* EXERCISE
Scan the entries below and state how many lines contain "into". No other output.

* Dataset excerpts
------

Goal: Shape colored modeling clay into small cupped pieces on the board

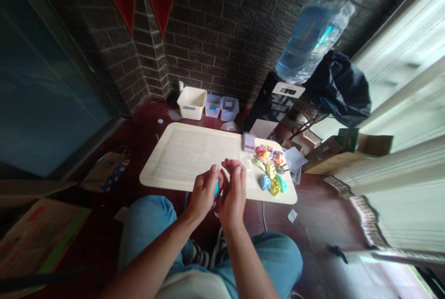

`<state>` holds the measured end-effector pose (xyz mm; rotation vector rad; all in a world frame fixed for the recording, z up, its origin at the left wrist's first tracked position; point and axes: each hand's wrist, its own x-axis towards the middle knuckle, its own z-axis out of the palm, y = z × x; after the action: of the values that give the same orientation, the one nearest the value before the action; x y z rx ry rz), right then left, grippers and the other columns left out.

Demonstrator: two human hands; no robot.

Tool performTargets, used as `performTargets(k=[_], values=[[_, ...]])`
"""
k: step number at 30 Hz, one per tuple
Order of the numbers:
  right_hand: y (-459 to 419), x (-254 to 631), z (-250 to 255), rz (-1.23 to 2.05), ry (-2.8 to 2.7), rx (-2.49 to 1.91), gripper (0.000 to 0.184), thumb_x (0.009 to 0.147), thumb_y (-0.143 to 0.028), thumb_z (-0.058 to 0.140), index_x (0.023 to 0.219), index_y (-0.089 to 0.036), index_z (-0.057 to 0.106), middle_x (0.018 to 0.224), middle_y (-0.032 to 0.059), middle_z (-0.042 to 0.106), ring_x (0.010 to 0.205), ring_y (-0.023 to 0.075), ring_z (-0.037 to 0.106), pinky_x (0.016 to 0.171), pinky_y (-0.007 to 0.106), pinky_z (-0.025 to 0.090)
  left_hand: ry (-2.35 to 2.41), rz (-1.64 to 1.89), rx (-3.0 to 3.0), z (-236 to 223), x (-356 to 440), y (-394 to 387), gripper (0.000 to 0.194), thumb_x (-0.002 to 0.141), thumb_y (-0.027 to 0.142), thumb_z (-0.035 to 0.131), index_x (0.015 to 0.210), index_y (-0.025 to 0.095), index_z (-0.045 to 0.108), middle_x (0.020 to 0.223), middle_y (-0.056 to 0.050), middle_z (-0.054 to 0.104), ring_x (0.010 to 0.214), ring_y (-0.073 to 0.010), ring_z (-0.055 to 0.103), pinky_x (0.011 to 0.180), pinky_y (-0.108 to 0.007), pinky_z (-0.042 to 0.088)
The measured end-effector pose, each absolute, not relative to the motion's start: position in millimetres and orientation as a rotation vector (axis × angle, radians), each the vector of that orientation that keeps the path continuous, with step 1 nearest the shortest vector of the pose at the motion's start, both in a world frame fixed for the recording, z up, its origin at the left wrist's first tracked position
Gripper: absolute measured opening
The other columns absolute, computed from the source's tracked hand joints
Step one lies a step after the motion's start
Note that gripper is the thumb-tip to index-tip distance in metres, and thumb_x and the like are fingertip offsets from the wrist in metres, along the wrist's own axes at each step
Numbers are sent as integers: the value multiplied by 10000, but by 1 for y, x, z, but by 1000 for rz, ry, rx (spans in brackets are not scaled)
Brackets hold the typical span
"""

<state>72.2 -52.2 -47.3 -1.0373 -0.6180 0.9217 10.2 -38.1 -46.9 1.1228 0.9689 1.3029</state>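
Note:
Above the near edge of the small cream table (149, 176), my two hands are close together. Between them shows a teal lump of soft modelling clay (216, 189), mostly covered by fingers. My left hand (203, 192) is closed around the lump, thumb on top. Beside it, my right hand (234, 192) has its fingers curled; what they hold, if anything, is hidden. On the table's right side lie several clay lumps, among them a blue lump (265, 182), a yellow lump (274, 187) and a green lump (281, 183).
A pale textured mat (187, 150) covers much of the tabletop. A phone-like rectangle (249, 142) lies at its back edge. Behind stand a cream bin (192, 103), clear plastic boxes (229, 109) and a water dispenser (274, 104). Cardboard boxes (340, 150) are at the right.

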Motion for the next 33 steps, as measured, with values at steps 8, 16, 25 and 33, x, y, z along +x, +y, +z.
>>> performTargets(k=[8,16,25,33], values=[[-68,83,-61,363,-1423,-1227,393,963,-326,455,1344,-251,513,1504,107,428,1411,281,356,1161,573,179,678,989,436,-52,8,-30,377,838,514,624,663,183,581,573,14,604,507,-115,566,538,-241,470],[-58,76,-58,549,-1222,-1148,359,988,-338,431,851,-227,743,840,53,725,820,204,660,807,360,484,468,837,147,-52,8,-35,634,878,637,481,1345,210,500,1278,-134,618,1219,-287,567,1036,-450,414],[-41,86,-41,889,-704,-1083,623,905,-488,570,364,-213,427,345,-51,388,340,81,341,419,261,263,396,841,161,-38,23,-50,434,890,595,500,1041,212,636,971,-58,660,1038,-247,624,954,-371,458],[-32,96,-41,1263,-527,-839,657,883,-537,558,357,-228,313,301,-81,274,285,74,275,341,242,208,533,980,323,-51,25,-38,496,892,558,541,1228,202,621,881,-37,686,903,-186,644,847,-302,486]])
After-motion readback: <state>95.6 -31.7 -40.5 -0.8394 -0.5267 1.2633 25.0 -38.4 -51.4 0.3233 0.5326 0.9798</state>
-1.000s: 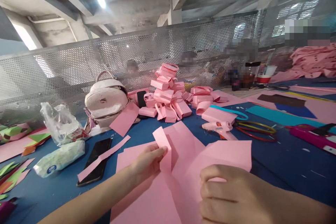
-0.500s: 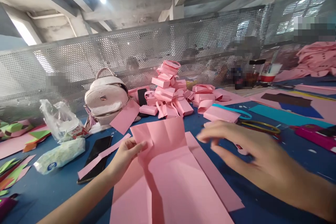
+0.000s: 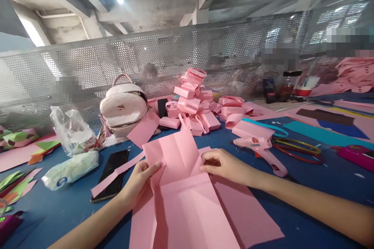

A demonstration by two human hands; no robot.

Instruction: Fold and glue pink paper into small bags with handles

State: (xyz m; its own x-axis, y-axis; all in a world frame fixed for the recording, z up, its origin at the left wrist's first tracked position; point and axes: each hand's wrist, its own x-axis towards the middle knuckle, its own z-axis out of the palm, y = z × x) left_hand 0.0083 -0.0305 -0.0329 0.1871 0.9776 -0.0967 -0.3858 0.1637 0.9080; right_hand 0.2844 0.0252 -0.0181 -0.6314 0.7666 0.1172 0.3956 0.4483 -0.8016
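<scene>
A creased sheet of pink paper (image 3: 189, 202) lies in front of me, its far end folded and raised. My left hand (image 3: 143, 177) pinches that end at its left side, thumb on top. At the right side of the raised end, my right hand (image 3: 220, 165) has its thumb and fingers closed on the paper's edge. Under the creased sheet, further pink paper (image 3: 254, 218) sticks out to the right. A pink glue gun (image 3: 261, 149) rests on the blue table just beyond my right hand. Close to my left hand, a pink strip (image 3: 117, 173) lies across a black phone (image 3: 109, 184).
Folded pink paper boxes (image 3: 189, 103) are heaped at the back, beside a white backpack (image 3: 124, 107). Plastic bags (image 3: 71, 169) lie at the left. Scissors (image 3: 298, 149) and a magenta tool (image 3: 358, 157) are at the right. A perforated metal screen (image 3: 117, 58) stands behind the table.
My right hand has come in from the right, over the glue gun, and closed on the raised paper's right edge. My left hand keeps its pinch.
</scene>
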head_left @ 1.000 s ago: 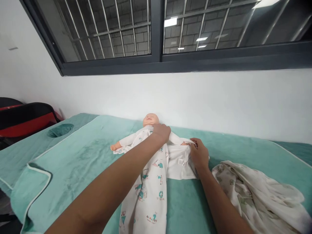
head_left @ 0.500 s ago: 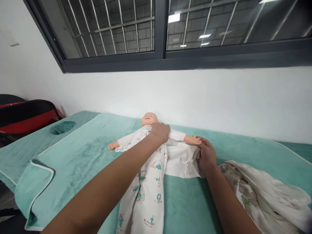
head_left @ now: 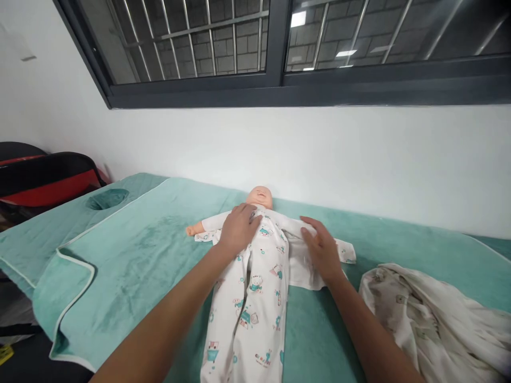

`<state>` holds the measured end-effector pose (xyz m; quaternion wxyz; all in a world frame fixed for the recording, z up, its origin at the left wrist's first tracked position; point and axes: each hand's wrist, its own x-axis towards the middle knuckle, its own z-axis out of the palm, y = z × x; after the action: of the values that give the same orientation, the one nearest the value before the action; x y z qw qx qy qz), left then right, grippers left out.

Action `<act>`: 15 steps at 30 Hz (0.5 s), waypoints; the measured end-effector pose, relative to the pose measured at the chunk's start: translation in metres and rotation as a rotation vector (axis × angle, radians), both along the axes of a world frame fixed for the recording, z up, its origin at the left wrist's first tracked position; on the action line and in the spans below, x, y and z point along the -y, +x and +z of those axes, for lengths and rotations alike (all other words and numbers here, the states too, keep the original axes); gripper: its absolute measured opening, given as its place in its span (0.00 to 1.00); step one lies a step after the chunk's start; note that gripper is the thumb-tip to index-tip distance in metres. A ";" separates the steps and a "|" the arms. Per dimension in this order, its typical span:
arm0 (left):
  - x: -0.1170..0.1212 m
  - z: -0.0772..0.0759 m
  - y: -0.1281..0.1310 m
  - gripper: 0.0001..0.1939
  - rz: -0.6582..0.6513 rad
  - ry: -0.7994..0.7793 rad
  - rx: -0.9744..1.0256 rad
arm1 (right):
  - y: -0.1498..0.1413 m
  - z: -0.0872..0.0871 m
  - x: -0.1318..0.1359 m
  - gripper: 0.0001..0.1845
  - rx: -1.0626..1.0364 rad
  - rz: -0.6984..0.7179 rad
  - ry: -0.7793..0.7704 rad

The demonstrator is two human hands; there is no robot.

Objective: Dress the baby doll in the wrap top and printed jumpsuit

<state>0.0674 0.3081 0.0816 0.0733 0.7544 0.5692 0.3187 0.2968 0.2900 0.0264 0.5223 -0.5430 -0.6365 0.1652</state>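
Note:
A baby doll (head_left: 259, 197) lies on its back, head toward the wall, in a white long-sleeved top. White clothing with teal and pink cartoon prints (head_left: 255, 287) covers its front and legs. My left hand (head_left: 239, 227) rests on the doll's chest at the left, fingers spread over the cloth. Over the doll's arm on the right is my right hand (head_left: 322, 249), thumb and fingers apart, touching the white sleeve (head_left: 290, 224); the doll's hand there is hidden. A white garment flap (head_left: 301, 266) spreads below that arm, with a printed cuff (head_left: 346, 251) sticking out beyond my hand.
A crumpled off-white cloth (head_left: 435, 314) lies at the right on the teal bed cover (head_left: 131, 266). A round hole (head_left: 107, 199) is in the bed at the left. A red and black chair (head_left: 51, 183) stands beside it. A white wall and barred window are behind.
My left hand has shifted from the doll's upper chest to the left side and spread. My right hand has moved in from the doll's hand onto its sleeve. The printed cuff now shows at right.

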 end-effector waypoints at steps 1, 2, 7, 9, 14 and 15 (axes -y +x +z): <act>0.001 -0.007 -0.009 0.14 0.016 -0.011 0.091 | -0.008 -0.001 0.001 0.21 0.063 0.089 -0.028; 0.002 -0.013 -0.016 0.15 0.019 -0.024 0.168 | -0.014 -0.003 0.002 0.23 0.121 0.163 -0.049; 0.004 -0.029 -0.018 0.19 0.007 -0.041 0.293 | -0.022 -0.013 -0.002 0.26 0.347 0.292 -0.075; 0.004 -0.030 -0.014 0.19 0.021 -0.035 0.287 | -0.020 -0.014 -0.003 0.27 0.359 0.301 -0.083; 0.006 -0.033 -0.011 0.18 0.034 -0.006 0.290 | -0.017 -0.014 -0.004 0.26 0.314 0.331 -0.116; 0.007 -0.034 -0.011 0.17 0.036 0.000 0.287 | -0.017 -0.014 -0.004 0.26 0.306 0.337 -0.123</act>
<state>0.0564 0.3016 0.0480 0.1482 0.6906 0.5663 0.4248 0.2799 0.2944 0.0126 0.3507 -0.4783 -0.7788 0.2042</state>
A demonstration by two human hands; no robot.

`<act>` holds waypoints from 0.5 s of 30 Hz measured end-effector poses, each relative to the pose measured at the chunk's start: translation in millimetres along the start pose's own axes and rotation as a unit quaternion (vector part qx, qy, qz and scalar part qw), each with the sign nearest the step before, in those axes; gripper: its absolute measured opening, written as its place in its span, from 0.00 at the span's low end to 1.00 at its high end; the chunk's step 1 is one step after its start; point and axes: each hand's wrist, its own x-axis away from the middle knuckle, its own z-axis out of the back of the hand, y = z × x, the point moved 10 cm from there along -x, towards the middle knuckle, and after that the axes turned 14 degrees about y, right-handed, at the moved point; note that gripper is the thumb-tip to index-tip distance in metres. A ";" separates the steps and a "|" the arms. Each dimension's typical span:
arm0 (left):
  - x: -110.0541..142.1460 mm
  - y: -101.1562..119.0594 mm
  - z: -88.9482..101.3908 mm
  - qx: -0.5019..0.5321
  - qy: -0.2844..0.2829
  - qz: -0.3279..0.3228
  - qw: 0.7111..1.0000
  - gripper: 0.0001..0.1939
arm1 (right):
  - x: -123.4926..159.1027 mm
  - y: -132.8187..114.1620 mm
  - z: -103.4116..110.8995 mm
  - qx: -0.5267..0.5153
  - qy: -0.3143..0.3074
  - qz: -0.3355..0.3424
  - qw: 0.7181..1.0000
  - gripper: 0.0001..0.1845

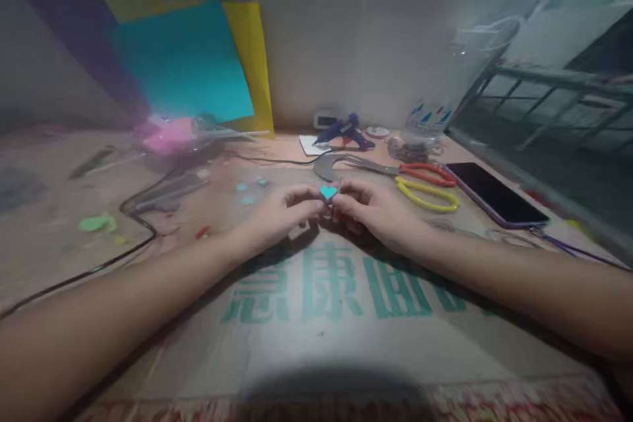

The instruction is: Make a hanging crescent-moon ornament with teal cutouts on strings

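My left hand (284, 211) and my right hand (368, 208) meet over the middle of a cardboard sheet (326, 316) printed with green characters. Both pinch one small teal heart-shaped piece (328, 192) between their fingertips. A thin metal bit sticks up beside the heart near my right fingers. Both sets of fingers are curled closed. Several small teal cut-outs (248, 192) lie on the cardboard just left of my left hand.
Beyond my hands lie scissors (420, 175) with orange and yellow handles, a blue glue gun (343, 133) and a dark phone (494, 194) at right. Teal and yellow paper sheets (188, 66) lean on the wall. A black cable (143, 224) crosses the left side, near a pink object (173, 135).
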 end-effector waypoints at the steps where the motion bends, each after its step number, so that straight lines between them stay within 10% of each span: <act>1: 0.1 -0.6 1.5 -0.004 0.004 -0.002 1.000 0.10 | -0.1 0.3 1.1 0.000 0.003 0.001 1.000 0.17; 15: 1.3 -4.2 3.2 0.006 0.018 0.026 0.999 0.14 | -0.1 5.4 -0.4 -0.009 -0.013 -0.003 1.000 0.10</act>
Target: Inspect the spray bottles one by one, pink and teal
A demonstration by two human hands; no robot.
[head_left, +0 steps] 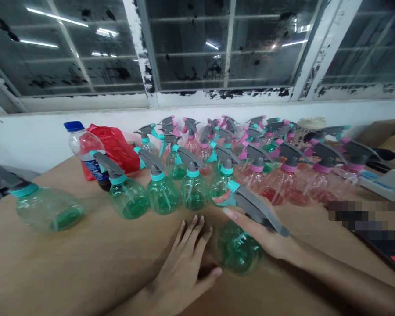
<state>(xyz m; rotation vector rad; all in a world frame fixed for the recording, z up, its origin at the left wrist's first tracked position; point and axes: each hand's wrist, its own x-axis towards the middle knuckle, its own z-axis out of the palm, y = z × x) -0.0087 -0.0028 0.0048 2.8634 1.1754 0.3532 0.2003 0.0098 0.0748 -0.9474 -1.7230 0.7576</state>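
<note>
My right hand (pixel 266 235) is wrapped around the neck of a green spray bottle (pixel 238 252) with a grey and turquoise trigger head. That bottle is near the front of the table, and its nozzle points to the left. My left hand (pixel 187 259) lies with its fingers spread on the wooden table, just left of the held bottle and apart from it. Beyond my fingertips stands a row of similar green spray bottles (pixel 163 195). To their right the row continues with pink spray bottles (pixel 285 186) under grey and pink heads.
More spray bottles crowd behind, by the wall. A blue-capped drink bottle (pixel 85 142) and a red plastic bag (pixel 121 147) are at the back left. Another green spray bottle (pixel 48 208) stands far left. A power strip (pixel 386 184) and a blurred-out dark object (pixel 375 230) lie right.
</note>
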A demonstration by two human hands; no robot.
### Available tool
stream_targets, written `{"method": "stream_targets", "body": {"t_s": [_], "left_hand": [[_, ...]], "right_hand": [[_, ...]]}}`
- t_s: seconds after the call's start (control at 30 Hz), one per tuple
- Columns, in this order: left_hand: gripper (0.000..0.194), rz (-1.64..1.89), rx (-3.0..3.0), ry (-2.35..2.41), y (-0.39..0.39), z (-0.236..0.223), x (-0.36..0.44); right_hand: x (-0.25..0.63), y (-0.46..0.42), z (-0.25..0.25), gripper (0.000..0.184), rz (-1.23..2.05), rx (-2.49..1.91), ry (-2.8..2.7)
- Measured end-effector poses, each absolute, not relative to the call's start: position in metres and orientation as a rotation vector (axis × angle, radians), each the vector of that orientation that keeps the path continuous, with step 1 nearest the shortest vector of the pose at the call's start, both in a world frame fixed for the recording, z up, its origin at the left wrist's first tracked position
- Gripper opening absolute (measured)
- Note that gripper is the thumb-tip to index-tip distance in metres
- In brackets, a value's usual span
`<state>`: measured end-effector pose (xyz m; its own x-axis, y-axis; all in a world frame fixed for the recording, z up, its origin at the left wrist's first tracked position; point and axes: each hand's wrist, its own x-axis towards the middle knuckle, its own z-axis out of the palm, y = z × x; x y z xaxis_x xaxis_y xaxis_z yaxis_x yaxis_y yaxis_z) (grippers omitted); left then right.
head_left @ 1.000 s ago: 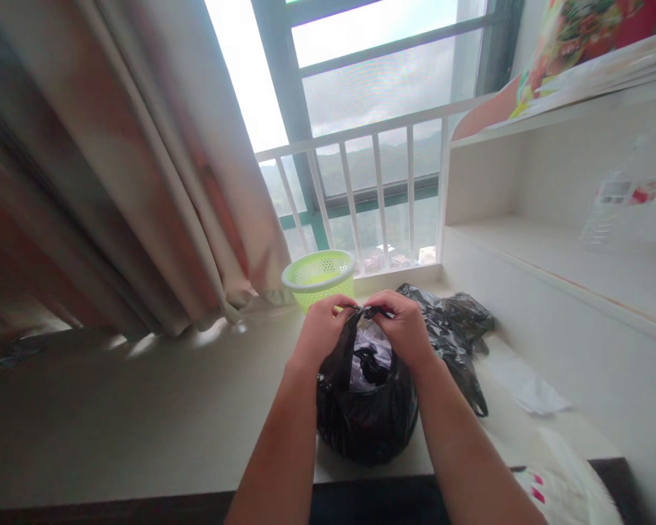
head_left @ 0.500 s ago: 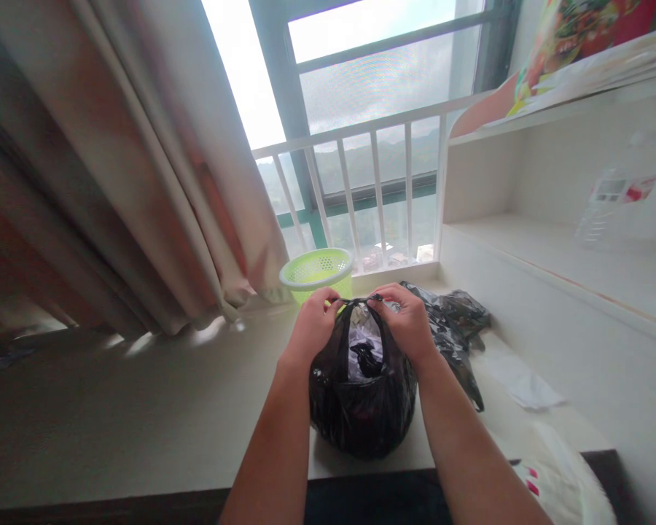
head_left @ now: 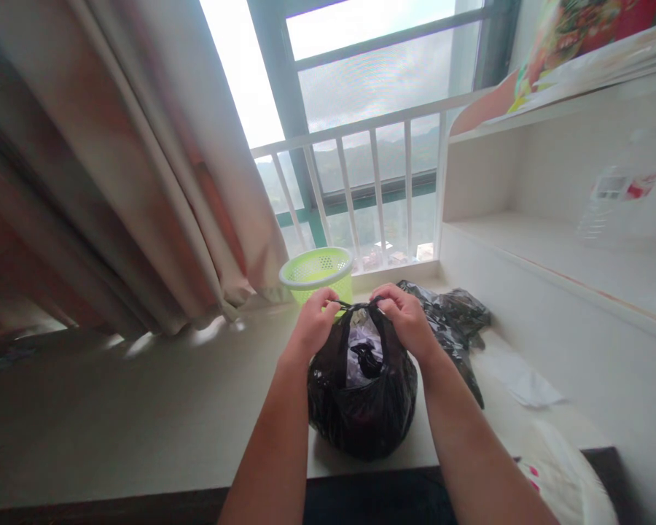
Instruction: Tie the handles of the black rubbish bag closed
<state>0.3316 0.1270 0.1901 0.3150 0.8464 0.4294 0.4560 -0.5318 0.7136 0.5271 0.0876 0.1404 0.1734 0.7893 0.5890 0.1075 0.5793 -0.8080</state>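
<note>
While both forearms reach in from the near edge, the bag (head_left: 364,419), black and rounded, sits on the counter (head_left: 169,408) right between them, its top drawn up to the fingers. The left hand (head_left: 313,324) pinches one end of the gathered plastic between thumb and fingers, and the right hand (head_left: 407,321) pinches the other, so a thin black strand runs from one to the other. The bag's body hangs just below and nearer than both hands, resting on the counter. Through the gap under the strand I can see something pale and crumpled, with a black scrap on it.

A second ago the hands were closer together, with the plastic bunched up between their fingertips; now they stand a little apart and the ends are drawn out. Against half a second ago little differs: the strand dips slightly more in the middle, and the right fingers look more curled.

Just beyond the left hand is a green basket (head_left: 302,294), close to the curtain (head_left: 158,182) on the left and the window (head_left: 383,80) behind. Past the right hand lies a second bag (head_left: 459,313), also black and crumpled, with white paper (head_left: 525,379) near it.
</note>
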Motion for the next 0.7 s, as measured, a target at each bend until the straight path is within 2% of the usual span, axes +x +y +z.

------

* EXERCISE RESULT
2